• _Source data_
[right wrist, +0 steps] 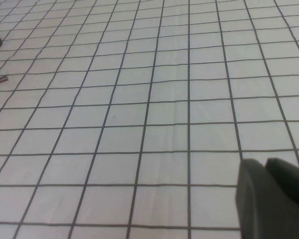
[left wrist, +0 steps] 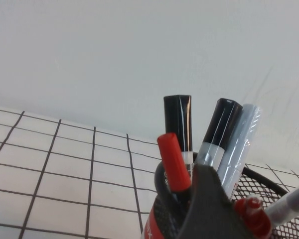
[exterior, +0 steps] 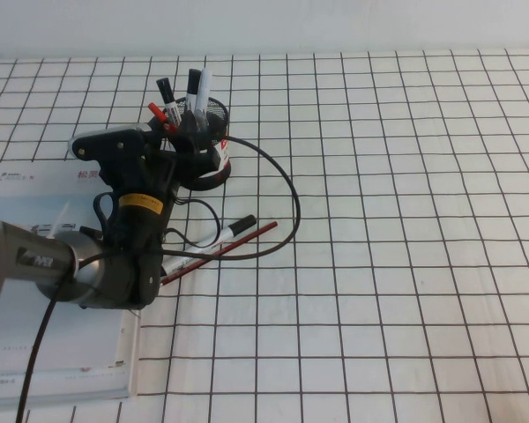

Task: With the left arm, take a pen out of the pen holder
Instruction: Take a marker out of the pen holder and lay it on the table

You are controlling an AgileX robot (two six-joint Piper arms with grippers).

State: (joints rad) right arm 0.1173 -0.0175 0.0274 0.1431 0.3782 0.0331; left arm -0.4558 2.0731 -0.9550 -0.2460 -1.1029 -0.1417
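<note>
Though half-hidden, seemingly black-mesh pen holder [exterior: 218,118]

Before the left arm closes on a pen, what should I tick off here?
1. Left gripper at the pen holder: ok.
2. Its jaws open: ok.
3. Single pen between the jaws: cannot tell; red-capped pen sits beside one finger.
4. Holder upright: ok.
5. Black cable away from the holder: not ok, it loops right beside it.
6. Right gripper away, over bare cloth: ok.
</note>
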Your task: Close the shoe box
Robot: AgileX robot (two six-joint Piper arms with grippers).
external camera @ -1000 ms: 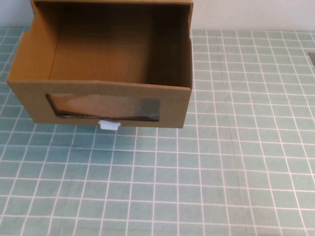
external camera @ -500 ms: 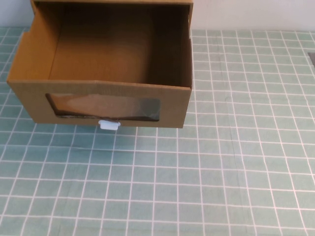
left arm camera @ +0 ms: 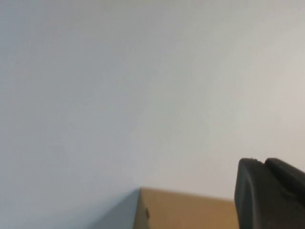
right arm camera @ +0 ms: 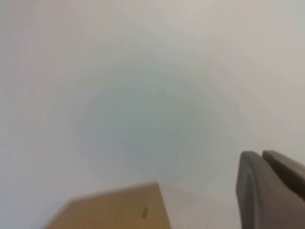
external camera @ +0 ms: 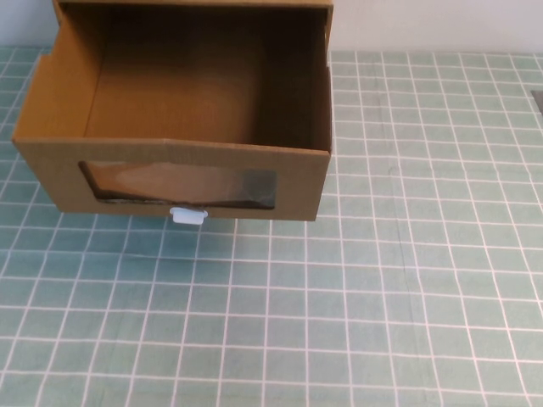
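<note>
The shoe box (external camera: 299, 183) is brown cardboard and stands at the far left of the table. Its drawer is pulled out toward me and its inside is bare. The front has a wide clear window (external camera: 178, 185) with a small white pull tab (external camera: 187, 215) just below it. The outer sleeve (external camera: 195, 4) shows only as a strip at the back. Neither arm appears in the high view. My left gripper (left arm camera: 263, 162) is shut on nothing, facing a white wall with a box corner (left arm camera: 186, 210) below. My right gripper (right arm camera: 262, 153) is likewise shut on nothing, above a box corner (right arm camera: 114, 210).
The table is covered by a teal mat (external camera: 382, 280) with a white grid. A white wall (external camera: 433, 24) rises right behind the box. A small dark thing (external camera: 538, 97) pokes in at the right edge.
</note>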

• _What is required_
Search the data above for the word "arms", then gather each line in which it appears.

• _Task answer_
You are controlling an AgileX robot (two six-joint Piper arms with grippers).
Robot: AgileX robot (two six-joint Piper arms with grippers).

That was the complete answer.